• **WHAT THE TASK REQUIRES**: Show each line of the records in which the word "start" occurs.

• **INPUT DATA**:
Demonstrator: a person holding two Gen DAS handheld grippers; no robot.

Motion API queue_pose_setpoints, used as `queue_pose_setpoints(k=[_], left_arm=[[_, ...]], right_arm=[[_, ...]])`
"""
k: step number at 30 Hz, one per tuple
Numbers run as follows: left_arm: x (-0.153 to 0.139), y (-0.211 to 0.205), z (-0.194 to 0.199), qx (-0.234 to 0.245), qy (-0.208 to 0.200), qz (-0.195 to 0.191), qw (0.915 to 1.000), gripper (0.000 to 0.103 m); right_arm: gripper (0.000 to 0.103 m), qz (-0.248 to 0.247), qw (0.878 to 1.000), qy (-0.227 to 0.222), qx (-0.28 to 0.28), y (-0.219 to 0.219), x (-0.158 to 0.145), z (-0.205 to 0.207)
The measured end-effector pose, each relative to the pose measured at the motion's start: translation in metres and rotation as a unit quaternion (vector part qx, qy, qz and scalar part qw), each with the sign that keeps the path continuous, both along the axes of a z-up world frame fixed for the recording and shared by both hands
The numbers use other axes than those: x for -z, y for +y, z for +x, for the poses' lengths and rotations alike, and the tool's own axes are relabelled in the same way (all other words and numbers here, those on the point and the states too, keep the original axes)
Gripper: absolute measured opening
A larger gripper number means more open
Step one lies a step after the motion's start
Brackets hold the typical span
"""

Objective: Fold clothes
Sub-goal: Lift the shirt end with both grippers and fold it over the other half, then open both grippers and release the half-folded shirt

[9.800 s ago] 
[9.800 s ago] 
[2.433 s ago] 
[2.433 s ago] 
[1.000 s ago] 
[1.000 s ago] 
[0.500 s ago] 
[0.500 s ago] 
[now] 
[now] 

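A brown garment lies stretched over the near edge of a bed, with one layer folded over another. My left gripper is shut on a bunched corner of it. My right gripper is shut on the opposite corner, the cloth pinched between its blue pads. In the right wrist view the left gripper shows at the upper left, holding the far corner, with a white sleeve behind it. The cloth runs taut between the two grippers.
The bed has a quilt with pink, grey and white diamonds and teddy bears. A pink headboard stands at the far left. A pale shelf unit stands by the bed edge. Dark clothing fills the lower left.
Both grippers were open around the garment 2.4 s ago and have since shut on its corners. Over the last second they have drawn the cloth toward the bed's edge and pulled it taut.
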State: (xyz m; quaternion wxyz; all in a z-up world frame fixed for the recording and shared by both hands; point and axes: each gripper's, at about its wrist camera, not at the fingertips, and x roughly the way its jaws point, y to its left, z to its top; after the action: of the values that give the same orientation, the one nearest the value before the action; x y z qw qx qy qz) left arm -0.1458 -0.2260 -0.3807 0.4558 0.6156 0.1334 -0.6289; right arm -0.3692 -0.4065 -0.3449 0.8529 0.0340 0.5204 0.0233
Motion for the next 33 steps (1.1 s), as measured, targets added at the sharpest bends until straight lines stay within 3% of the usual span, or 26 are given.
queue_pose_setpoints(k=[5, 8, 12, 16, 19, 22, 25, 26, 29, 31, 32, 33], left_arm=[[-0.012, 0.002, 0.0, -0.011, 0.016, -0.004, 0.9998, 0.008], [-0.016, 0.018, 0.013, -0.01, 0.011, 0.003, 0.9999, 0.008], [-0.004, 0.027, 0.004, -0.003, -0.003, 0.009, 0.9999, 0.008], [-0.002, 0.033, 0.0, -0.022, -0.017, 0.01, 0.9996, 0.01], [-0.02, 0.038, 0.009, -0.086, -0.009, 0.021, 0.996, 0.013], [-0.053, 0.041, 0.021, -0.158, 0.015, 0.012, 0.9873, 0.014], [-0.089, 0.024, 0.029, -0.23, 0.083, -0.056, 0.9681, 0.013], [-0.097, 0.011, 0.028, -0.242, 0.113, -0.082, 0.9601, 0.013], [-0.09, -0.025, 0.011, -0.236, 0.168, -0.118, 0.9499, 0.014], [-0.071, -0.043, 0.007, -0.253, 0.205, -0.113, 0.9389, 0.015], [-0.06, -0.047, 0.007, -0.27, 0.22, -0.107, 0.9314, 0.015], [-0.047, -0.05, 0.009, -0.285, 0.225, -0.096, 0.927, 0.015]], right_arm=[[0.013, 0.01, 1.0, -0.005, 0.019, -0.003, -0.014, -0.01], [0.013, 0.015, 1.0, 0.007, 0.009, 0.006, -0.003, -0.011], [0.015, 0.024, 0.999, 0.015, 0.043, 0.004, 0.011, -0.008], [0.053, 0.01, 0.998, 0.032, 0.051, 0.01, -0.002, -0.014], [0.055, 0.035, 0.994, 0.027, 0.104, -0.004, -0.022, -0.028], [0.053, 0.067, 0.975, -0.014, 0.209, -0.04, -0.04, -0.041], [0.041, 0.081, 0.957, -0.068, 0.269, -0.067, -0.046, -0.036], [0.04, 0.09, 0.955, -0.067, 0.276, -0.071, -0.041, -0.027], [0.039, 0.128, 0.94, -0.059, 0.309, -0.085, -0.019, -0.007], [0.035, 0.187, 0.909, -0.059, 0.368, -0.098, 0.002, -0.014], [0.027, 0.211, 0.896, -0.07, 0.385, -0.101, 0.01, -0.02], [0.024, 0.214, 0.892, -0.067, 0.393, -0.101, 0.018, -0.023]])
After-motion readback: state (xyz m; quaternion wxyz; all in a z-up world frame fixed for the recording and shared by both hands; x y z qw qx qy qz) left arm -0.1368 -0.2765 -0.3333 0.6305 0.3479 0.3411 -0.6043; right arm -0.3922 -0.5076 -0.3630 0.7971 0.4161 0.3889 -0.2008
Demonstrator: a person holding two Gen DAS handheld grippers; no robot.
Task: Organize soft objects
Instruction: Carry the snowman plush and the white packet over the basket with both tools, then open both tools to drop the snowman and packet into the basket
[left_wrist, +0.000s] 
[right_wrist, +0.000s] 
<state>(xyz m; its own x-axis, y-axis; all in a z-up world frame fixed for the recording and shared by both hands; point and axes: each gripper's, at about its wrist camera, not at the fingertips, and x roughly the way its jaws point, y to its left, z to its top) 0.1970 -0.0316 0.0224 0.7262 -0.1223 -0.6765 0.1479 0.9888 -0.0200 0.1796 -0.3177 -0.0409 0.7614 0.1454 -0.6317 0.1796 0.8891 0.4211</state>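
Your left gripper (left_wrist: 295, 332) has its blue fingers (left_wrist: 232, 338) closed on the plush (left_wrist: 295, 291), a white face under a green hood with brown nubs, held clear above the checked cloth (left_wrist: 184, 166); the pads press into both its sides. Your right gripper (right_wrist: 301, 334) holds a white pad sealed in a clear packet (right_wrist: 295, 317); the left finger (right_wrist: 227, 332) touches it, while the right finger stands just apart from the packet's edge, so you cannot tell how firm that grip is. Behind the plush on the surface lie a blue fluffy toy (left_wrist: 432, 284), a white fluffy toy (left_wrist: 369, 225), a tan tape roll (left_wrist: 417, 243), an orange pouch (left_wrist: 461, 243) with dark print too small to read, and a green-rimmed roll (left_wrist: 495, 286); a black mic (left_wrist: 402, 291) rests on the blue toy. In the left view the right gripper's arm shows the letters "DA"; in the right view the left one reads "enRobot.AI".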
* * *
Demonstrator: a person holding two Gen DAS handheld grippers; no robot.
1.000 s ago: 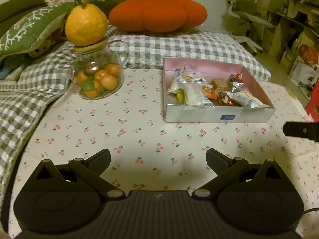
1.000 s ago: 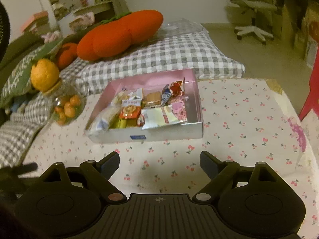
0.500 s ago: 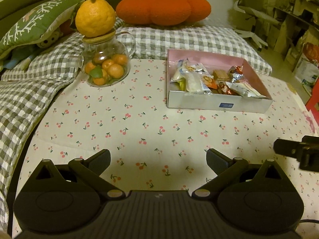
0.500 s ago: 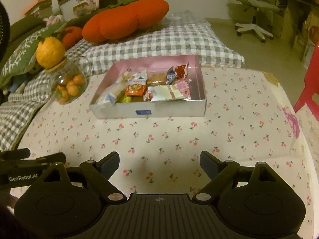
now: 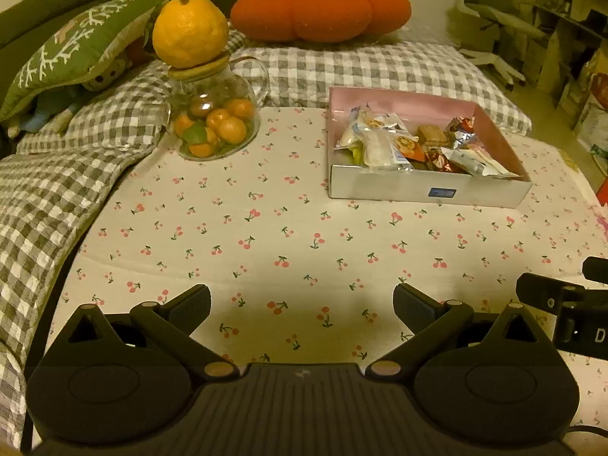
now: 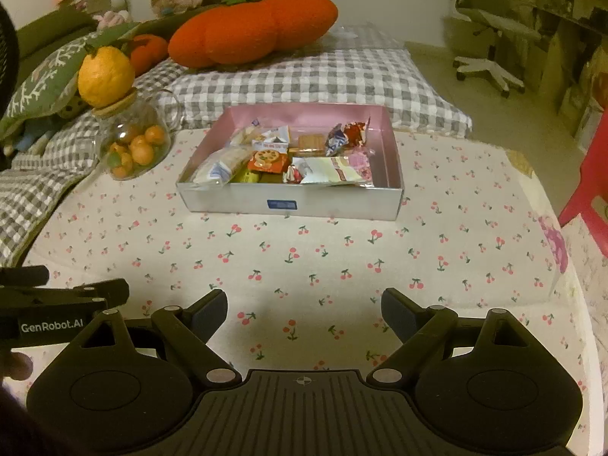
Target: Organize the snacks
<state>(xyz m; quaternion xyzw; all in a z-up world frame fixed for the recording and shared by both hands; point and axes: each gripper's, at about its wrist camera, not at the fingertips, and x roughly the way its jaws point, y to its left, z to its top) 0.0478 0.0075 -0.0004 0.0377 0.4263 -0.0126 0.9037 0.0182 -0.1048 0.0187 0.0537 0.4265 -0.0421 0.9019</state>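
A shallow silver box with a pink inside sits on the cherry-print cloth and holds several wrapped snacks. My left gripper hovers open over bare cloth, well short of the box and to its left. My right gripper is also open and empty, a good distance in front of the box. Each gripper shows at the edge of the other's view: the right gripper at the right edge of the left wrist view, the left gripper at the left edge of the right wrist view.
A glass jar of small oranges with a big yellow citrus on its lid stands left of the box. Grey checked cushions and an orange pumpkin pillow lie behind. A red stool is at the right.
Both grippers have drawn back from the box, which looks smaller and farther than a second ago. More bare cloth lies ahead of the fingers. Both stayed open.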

• **THE ANSWER**:
The measured end-effector pose, each relative to the pose measured at the motion's start: translation in metres and rotation as a unit quaternion (vector part qx, qy, qz and scalar part qw), each with the sign that keeps the path continuous, both along the axes of a z-up world frame fixed for the recording and shared by both hands
Step one lies a step after the motion's start

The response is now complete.